Now, one concern I had was that using this architecture, my service caller (e.g. BizTalk) forwards a web service call to another box hosting the Gateway service, which then forwards the message on to the final service endpoint. Because service policy information is applied by the Gateway service, I can be confident that no one can sniff or tamper with messages leaving the Gateway machine. However, what about that call from my client TO the Gateway? Do I now have to do some HTTPS transmission JUST to get the Gateway?
Thankfully, the SOA Software folks thought of this. A parameter in the API call to the Gateway actually enables the payload to be fully encrypted. How do I test this? I’m using the great tools from PocketSOAP. You could use TCPTrace, but I actually like ProxyTrace more since the BizTalk setup is trivial. Using ProxyTrace, I can see the actual message being sent by the BizTalk SOAP adapter.
After you start ProxyTrace (and tell it which port to listen on), you simply change your SOAP adapter (or HTTP adapter) “Proxy” tab like so:
Once I call my service, I can now see the raw payload sent it, and the raw data returned. As you can see below, my message to the Gateway is in clear text (the password has been automatically hashed), and no funky policy headers have been applied yet.
If I rebuild my SOAP proxy class (which contains the Gateway SDK code) to have the “encryptMessage” set to “true”, then my transmission out of the BizTalk box looks like this:
I love that. Very simple, quite effective. If I check the recorded message in the SOA Software Service Manager portal site, I can see that after the Gateway processes the message, all the required policy elements have been added.

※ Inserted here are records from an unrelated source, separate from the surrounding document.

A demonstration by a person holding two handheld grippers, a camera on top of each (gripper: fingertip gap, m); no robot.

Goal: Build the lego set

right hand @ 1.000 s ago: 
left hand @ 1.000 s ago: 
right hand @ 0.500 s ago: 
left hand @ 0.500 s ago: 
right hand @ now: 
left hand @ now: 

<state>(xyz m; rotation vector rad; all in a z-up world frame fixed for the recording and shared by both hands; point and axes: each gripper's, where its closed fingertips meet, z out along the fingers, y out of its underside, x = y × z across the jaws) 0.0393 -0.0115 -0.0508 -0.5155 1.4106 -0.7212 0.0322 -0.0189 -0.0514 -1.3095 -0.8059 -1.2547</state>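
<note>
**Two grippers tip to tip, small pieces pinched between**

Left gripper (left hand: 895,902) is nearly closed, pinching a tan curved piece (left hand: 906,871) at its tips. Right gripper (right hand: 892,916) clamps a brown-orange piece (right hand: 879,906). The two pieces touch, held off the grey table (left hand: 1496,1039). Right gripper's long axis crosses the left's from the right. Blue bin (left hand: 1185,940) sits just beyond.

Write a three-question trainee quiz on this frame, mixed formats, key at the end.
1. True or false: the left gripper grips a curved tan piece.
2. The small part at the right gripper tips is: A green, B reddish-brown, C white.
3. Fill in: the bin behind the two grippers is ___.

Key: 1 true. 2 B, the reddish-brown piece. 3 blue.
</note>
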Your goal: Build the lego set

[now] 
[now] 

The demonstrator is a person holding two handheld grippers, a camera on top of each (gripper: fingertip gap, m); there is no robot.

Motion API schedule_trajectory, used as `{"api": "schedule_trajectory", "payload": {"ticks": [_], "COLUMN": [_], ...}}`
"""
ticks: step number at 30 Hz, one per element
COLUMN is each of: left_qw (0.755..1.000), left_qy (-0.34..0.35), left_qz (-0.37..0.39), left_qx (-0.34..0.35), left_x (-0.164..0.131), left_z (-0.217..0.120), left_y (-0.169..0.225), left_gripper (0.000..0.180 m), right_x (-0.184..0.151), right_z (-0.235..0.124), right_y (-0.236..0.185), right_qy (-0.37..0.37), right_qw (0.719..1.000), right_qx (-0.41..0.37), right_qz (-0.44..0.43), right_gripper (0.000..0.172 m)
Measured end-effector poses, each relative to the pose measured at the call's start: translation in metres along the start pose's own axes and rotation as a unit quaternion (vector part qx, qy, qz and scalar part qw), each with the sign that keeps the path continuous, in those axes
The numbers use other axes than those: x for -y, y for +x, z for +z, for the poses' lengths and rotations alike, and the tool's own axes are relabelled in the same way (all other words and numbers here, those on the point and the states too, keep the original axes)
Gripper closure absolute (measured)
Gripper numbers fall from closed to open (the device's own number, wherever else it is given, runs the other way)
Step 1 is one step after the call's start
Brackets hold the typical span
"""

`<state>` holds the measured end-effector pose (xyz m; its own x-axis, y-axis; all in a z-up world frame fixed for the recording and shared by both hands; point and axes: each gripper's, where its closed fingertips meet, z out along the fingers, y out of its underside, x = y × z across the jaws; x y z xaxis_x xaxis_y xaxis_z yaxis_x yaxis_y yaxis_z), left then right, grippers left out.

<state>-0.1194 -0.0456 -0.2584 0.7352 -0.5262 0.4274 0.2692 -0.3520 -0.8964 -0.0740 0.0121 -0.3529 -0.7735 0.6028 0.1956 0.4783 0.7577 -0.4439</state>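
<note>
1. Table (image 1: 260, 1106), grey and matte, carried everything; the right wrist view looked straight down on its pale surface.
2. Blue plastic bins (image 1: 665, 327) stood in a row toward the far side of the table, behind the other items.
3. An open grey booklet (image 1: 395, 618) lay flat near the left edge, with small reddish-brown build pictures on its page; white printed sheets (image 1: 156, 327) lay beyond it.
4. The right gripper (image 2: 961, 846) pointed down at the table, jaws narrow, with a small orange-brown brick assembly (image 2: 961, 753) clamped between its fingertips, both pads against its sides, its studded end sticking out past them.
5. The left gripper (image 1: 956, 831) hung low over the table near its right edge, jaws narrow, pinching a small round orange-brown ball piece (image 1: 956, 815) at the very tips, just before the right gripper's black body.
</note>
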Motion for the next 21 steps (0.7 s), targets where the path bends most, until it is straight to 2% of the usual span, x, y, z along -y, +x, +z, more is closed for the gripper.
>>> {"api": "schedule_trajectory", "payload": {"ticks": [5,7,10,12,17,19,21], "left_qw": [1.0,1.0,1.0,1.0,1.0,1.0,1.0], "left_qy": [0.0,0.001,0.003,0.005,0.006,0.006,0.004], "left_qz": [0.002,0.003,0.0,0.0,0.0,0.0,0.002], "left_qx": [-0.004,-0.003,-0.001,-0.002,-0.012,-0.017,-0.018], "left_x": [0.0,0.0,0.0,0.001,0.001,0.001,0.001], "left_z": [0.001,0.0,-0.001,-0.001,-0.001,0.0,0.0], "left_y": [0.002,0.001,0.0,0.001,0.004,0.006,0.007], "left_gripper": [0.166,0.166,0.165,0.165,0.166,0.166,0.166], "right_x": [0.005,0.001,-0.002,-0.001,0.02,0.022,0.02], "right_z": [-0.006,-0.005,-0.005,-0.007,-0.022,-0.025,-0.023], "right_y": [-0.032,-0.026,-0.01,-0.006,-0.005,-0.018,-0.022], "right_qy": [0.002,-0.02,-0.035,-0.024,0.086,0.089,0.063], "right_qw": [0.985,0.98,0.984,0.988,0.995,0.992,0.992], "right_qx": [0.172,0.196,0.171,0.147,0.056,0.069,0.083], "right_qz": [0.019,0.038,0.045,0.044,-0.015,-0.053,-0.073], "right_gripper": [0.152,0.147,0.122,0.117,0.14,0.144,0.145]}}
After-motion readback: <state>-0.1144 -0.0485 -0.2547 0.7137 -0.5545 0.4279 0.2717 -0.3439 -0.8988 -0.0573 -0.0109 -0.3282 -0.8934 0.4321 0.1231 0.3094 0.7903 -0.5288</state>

Takeaway: To attach management and policy functionality to a service does NOT require changing anything in the service itself. No changing configuration files, code, etc. To CALL a service that is managed by SOA Software, you can use either the Java or .NET Gateway SDK to abstract the actual complexity required to attach relevant policy data.
Great stuff. These folks are working on cutting-edge things, and I’m constantly surprised at the overall thoughtfulness and completeness of their platform. Highly recommended.